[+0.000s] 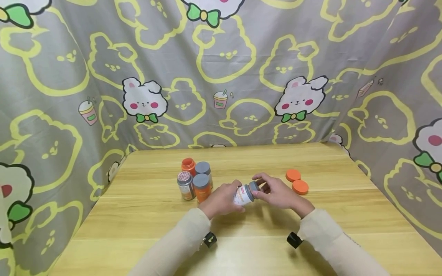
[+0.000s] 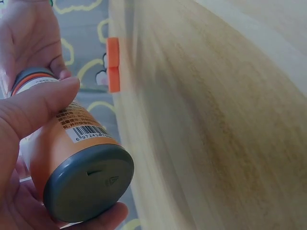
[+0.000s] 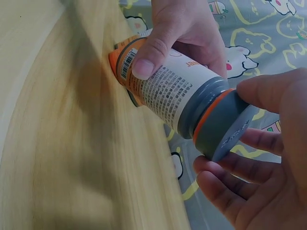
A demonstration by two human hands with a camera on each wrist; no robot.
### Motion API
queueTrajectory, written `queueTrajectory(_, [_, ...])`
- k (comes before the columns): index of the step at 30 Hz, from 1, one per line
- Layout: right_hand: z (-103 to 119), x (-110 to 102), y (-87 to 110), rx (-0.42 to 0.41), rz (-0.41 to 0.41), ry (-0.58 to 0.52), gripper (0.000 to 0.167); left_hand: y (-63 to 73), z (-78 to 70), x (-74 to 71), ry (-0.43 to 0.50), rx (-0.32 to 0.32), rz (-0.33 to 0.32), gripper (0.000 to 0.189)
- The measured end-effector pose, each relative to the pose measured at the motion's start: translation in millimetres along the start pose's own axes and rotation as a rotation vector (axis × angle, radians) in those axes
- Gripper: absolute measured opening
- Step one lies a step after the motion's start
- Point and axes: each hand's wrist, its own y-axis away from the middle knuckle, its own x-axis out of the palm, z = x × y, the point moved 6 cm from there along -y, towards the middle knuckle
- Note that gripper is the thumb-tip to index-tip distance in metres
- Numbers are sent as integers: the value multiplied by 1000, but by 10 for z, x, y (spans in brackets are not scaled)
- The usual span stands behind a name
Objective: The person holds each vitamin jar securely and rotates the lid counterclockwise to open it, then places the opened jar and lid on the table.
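Observation:
My left hand (image 1: 222, 198) grips a white and orange bottle (image 1: 243, 196), holding it tilted above the table with its grey base toward the left wrist camera. At its other end is a grey lid (image 1: 254, 186), and my right hand (image 1: 279, 192) pinches it between thumb and fingers. In the right wrist view, an orange ring shows between the lid (image 3: 223, 127) and the grey neck. The left thumb lies across the printed label of the bottle (image 3: 165, 91). Whether the lid is threaded on or loose, I cannot tell.
Left of the hands stand an orange bottle with an open top (image 1: 188, 165), a silver bottle with a patterned top (image 1: 186, 187), and two grey-lidded bottles (image 1: 203, 168), close together. Two orange lids (image 1: 293, 175) lie to the right on the wooden table (image 1: 145, 214). A patterned curtain (image 1: 241, 65) hangs behind.

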Motion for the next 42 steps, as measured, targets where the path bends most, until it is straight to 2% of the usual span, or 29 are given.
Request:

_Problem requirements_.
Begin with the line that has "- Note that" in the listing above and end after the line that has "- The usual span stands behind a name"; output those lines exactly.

_Final answer_.
- Note that gripper is the thumb-tip to index-tip distance in metres
- Numbers are sent as integers: the value multiplied by 1000, but by 10 for z, x, y (spans in brackets are not scaled)
- The usual span stands behind a name

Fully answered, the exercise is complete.